- Your goal:
Keep every word of the listing and drop the images when you write it out.

>>>>

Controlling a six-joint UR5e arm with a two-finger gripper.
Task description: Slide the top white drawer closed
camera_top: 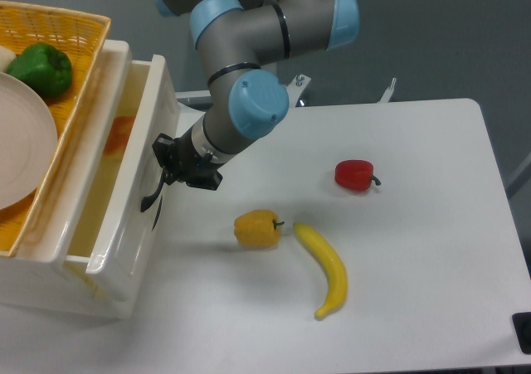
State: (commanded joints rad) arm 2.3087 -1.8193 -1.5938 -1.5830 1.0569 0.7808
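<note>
End effector [170,171] presses the top white drawer [133,193] front (finger opening unclear).

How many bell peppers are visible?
3: a green bell pepper in the yellow wicker basket, a yellow bell pepper and a red bell pepper on the white table.

On the white surface [415,266] we saw a yellow bell pepper [256,228] just beside a banana [325,267], with a red bell pepper [355,175] apart. A yellow wicker basket [58,34] held a green pepper [41,68] and a plate [21,146].
</note>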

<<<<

- Answer to this exercise:
Controlling a six-joint UR5e arm with a two-finger gripper.
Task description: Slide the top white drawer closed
camera_top: 
State: (commanded joints rad) arm 2.3087 -1.8193 -1.5938 -1.5830 1.0569 0.7808
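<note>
End effector [170,171] presses the top white drawer [133,193] front (finger opening unclear).

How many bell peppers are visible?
3: a green bell pepper in the yellow wicker basket, a yellow bell pepper and a red bell pepper on the white table.

On the white surface [415,266] we saw a yellow bell pepper [256,228] just beside a banana [325,267], with a red bell pepper [355,175] apart. A yellow wicker basket [58,34] held a green pepper [41,68] and a plate [21,146].
</note>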

This concludes the exercise.